Work item: Repeat, exactly and in full, the lines of the listing below, but without any pictures.
= = = = = = =
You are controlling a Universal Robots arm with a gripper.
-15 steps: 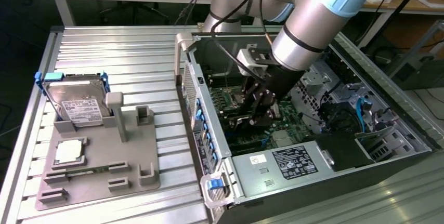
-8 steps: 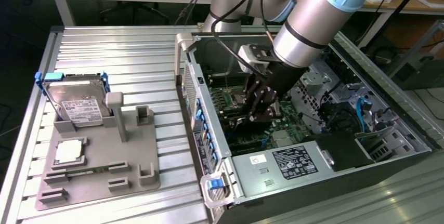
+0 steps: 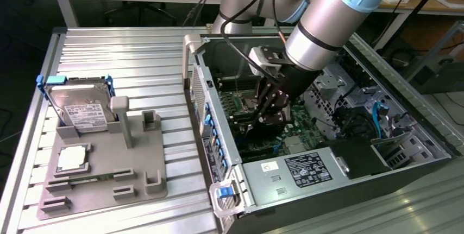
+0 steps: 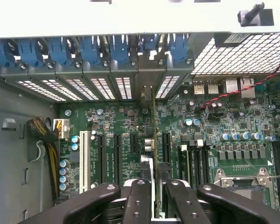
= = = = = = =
Result:
You are controlling a Universal Robots arm with a gripper.
-15 steps: 
-8 steps: 
+0 steps: 
+0 steps: 

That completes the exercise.